THE DATA
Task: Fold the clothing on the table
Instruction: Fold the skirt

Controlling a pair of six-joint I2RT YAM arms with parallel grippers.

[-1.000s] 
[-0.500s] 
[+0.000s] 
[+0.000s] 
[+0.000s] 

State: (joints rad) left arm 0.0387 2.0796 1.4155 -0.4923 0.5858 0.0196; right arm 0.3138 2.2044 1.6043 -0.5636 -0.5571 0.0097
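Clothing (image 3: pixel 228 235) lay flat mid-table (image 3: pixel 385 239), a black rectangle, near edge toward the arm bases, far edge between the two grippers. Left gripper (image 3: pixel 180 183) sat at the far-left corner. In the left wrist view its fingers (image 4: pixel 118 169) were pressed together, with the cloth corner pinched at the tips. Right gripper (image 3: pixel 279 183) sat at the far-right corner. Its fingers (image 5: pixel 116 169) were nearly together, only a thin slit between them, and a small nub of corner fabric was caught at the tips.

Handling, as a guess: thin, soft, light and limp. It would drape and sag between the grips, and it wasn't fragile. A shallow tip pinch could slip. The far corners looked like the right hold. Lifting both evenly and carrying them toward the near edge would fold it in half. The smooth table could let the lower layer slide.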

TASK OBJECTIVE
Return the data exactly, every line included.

PROBLEM SOLUTION
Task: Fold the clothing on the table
Instruction: Fold the skirt

Controlling a pair of six-joint I2RT YAM arms with parallel grippers.

[-1.000s] 
[-0.500s] 
[+0.000s] 
[+0.000s] 
[+0.000s] 

State: (joints rad) left arm 0.0387 2.0796 1.4155 -0.4923 0.5858 0.0196; right arm 0.3138 2.2044 1.6043 -0.5636 -0.5571 0.0097
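Clothing (image 3: pixel 228 235) lay flat mid-table (image 3: pixel 385 239), a black rectangle, near edge toward the arm bases, far edge between the two grippers. Left gripper (image 3: pixel 180 183) sat at the far-left corner. In the left wrist view its fingers (image 4: pixel 118 169) were pressed together, with the cloth corner pinched at the tips. Right gripper (image 3: pixel 279 183) sat at the far-right corner. Its fingers (image 5: pixel 116 169) were nearly together, only a thin slit between them, and a small nub of corner fabric was caught at the tips.

Handling, as a guess: thin, soft, light and limp. It would drape and sag between the grips, and it wasn't fragile. A shallow tip pinch could slip. The far corners looked like the right hold. Lifting both evenly and carrying them toward the near edge would fold it in half. The smooth table could let the lower layer slide.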

What was produced is the complete output.